Exercise prompt>
What is needed here is an exact printout of the data, with no pictures included.

Material provided>
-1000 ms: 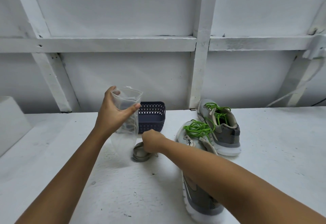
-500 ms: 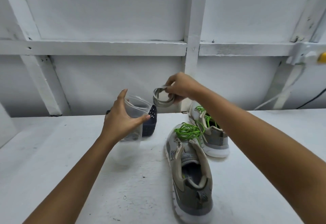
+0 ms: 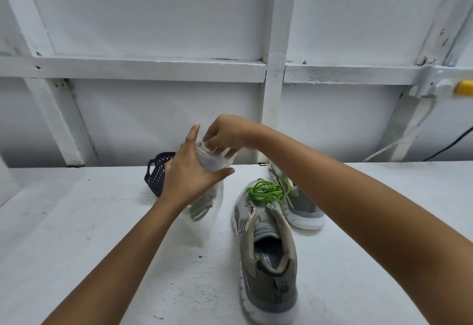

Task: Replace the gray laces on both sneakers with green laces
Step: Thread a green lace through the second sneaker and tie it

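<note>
At centre frame, a person's left hand (image 3: 192, 176) grips the mouth of a clear plastic bag (image 3: 210, 219), thumb and fingers curled round it to hold it open. The right hand (image 3: 227, 134) dips bunched fingertips into the opening from above; whether those fingers pinch anything cannot be told. The gray laces (image 3: 202, 208), flat and limp, lie coiled low inside the bag, which sags thin and crinkled toward the scuffed white table (image 3: 76, 235). The step looks best done by keeping the mouth wide and round. The laces should go well below the rim before either hand lets go, since loose ends could catch on the flimsy edge and spill out. Right of centre stand the near sneaker (image 3: 266, 260) and, just behind it, the far sneaker (image 3: 304, 207). Both are gray mesh with padded beige collars and thick white soles, and both carry green laces (image 3: 266, 191), a thin round cord bunched loosely over the tongues. A dark blue perforated plastic basket (image 3: 157, 171) sits behind the left hand.
</note>
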The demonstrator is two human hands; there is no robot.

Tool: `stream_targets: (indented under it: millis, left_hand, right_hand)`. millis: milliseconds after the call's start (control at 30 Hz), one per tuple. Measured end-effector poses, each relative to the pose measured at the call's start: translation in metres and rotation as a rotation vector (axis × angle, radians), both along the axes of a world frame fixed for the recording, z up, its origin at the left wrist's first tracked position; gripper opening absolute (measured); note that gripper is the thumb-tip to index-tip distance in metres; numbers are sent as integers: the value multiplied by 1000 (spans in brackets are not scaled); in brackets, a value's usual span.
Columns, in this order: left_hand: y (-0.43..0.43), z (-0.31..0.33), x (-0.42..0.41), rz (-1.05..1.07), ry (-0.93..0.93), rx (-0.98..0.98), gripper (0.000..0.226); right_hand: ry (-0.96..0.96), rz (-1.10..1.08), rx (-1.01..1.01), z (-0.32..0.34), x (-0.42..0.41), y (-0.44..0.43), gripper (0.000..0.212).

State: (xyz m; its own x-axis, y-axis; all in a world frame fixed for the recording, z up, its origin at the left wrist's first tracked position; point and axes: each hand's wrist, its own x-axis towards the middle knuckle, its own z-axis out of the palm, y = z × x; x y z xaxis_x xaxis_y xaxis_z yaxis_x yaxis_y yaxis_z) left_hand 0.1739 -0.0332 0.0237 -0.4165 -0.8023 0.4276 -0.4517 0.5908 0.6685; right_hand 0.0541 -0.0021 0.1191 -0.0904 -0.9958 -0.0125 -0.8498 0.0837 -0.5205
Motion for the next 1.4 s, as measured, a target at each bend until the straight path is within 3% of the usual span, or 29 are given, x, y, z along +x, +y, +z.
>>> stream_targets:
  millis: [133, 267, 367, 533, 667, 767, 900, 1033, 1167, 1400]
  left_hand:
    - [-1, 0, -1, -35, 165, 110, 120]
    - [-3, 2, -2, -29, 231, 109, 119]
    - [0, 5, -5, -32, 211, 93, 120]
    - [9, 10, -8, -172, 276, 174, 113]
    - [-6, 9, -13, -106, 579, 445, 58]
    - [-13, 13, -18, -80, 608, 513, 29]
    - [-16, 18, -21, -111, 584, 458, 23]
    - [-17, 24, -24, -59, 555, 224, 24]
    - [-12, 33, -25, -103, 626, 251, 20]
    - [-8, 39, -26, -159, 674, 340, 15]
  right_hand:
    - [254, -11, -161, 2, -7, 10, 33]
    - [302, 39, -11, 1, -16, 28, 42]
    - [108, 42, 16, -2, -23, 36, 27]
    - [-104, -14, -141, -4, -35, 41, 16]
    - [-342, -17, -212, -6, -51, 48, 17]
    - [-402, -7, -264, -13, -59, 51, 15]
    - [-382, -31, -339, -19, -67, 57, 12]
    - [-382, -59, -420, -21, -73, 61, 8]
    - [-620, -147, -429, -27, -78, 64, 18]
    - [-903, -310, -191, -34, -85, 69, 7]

Result of this exercise>
-1000 ms: 
-500 ms: 
+0 ms: 

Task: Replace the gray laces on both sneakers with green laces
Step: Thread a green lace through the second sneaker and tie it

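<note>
At centre frame, a person's left hand (image 3: 192, 176) grips the mouth of a clear plastic bag (image 3: 210, 219), thumb and fingers curled round it to hold it open. The right hand (image 3: 227, 134) dips bunched fingertips into the opening from above; whether those fingers pinch anything cannot be told. The gray laces (image 3: 202, 208), flat and limp, lie coiled low inside the bag, which sags thin and crinkled toward the scuffed white table (image 3: 76, 235). The step looks best done by keeping the mouth wide and round. The laces should go well below the rim before either hand lets go, since loose ends could catch on the flimsy edge and spill out. Right of centre stand the near sneaker (image 3: 266, 260) and, just behind it, the far sneaker (image 3: 304, 207). Both are gray mesh with padded beige collars and thick white soles, and both carry green laces (image 3: 266, 191), a thin round cord bunched loosely over the tongues. A dark blue perforated plastic basket (image 3: 157, 171) sits behind the left hand.
</note>
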The demonstrator is two human hands; there is no robot.

Tool: `stream_targets: (indented under it: millis, left_hand, right_hand)`. millis: milliseconds after the call's start (control at 30 Hz), one per tuple. Measured end-effector poses, each relative to the pose measured at the call's start: translation in metres and rotation as a rotation vector (axis × angle, radians), both along the axes of a world frame fixed for the recording, z up, its origin at the left wrist's first tracked position; gripper opening absolute (measured); note that gripper is the thumb-tip to index-tip distance in metres; numbers are sent as integers: the value multiplied by 1000 (spans in brackets are not scaled); in brackets, a value's usual span.
Columns, in this order: left_hand: y (-0.43..0.43), z (-0.31..0.33), x (-0.42..0.41), rz (-1.05..1.07), ry (-0.93..0.93), rx (-0.98..0.98), gripper (0.000..0.226); right_hand: ry (-0.96..0.96), rz (-1.10..1.08), rx (-1.01..1.01), z (-0.32..0.34), x (-0.42..0.41), y (-0.44..0.43), gripper (0.000..0.212).

State: (xyz m; its own x-axis, y-axis; all in a world frame fixed for the recording, z up, its origin at the left wrist's first tracked position; point and axes: each hand's wrist, its own x-axis towards the middle knuckle, its own z-axis out of the palm, y = z × x; x y z xaxis_x xaxis_y xaxis_z yaxis_x yaxis_y yaxis_z) left_hand 0.1739 -0.0332 0.0237 -0.4165 -0.8023 0.4276 -0.4517 0.5908 0.6685; right_hand 0.0541 -0.0021 0.1191 -0.0904 -0.9958 -0.0125 -0.8498 0.0837 -0.5205
Motion for the next 1.4 s, as measured, a target at each bend until the straight path is within 3% of the usual span, or 29 are given, x, y, z along +x, +y, +z.
>>> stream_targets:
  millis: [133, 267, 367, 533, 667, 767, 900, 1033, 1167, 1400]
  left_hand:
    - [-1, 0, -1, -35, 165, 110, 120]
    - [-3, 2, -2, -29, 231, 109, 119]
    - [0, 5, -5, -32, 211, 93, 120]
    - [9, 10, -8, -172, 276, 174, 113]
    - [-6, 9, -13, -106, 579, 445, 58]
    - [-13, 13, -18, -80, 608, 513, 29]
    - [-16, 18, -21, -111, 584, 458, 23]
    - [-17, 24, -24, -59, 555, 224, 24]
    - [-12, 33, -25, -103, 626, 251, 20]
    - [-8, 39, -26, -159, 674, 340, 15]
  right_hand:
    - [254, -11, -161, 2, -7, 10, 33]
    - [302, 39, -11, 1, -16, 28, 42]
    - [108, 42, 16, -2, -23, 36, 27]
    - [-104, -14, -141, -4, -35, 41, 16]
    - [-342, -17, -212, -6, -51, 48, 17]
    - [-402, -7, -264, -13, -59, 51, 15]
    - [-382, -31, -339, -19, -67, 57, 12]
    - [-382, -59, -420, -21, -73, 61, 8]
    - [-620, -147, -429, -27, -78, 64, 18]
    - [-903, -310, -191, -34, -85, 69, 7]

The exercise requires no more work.